High above the archeological site atop Machu Picchu Montana
Day Three: We wake early and follow the trail high above the rushing river. The drop-offs are daunting. We move quietly and quickly in the mystical morning. Porter Leandro carries our large duffle with ease. Then we descend to the river and to a crude suspension bridge that shakes as we cross, and up a grade to the train station at Kilometer 82, Pisacacucho. From there, we take Peru Rail to Aguas Caliente, a small town at 6,690 feet originally established as a rail workers camp and wedged between high peaks and dominated by the now raging Urubamba River. The rail line runs on the town’s only thoroughfare, Pachacutec Avenue.
We leave Aguas Caliente and bus up the five-mile Hiram Bingham roadway of traverses to Machu Picchu, the “city in the clouds” at 7,970 feet. Rain is pouring down and ponchos are the order of the day. This is the mist-soaked, lost city. We flow with the masses and then past the masses and up Machu Picchu Montana (mountain). The rain is steady, the humidity high, and the trail steep. Steps come in all sizes. Many are really too high for comfort.
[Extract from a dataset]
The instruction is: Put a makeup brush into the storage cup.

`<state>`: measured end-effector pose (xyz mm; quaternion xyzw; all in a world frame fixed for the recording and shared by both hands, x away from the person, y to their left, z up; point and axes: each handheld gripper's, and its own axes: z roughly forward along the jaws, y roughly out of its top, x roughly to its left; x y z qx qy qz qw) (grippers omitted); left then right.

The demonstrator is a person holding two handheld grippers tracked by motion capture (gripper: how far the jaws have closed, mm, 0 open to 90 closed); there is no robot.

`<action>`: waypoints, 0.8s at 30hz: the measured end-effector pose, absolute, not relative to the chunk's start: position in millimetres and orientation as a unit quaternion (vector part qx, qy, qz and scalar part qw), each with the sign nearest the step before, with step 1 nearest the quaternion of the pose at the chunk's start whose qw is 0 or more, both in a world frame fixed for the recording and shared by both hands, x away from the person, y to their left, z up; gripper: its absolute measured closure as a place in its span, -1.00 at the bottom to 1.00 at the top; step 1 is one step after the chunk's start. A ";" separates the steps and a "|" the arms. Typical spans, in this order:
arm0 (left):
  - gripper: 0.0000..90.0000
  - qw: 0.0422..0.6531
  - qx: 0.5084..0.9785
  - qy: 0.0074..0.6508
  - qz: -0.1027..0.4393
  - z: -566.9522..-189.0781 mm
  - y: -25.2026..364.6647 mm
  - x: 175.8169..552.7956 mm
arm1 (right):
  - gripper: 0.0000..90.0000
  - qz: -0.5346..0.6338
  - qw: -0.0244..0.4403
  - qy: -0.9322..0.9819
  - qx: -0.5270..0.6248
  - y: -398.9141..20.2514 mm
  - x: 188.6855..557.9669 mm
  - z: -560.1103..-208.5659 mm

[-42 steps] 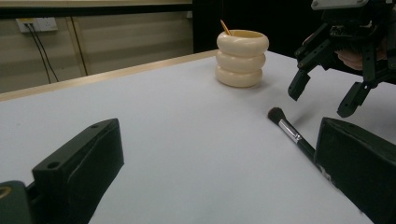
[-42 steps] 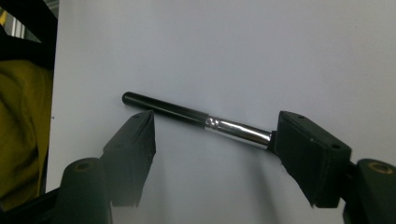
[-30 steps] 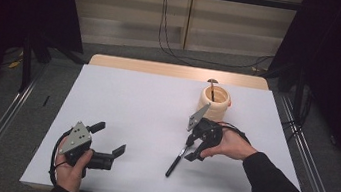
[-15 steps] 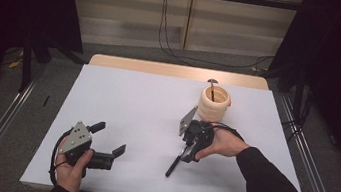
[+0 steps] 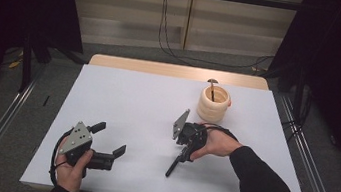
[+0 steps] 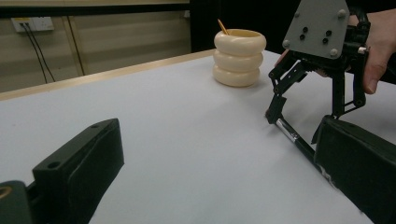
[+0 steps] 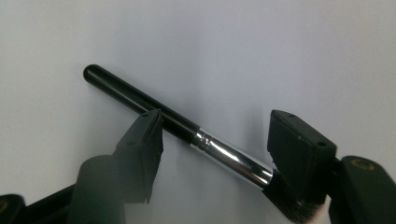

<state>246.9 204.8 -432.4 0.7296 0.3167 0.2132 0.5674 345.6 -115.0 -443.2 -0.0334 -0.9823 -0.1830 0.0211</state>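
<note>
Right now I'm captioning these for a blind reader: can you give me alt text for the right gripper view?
A black-handled makeup brush with a silver ferrule lies slantwise on a white table, between the open jaws of the right tool. One jaw sits at the handle and the other at the bristle end; neither has closed on the brush.

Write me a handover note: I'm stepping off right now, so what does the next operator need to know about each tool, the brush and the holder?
Right tool: open, down over the makeup brush, jaws either side of it, not yet closed on it.
Left tool: open, resting low at the near left of the white table, holding nothing.
Brush: lying flat on the table, near side of the cream ringed holder.
Holder: upright at far right, one thin stick-like item already standing in it.
Done: right tool lined up on the brush.
Left, likely: close, lift, probably stand the brush in the holder.
</note>
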 end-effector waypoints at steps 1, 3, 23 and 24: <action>-0.97 0.567 0.730 0.317 0.214 -432.4 205.0 247.0 | -0.17 -0.187 0.021 -0.982 -0.027 -114.6 345.3 -443.8; -0.98 0.568 0.729 0.316 0.214 -432.3 205.0 246.9 | -0.15 -0.174 0.028 -0.984 -0.031 -114.2 343.2 -444.7; -0.97 0.569 0.731 0.313 0.210 -432.7 205.0 247.2 | 0.51 -0.167 0.021 -0.986 -0.021 -127.4 351.3 -452.2; -0.97 0.567 0.732 0.312 0.210 -432.6 205.1 247.2 | 0.54 -0.163 0.019 -0.986 -0.021 -126.7 351.1 -451.6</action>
Tough hiking and we climb nearly 2,000 feet to the 9,800 foot summit. Drenched by the rain and sweat. After some lunch, the clouds begin to clear, revealing a majestic views of the archeological site. Our spirits rise as leggings dry. We’re lucky to get sunshine at the site and we do tour its upper areas.
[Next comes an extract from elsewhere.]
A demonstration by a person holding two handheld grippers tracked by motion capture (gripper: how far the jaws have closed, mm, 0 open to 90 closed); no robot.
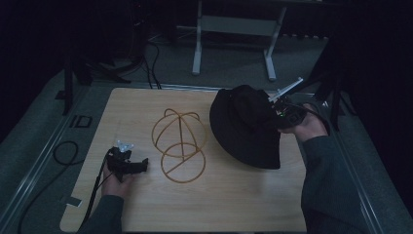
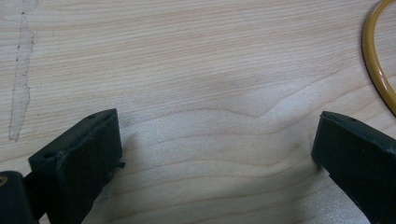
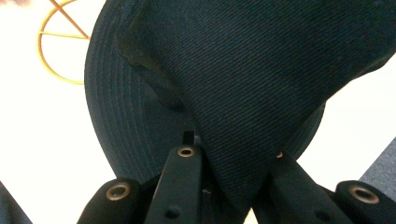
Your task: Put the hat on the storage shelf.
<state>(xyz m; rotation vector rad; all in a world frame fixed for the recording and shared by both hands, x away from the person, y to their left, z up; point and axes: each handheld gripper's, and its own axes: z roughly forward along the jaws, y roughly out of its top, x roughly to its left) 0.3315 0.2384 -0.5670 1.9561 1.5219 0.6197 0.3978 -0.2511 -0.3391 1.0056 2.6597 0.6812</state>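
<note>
At the right side of the wooden table [image 1: 224,204], the right gripper [image 1: 278,113] clamps the crown of a black bucket hat [image 1: 246,127]. In the right gripper view the jaws pinch a fold of the dark twill cloth between them, closed tight on it; the stitched brim [image 3: 109,116] spreads out beyond and to the left of the jaws. In the high view the hat hangs from that gripper just left of the person's right hand [image 1: 308,126], brim tilted toward the table's middle, its lower edge near or on the wood; which of the two is unclear.

Left of the hat, between the two grippers, stands a yellow wire hat stand [image 1: 179,146]: a domed frame over a round base ring with one cross bar. It sits apart from the hat, close to the brim's left edge.

Left gripper [image 1: 130,165] rests low at the table's near-left, held in the left hand [image 1: 116,181], jaws pointing toward the stand's base ring. In the left gripper view its jaws stand wide apart over bare wood grain, nothing between them; a curve of the yellow ring [image 2: 376,60] shows beyond the right-hand jaw.
</note>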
Day Four: We rise early to climb Huayna Picchu. It’s less vertical gain but a steeper ascent to its 8,920 elevation. Some cabling provides welcome handholds. Toward the top, uneven steps without cables, much less railings, scare me. We take off our day packs to crawl under and through a series of boulders at the top, a summit only large enough for 5 – 6 people.
Taking good care atop Huayna Picchu Montana in the mist
Coming down one set of about 100 steps from the peak, our hearts beat fast. They were clearly not made for big feet, nor the faint. “You slip you die.” (Well, at least you break your neck.) It’s the most dangerous hike I’ve done since the Mountain Route on Mount Whitney in California. I surprised by an elderly Korean woman on the trail.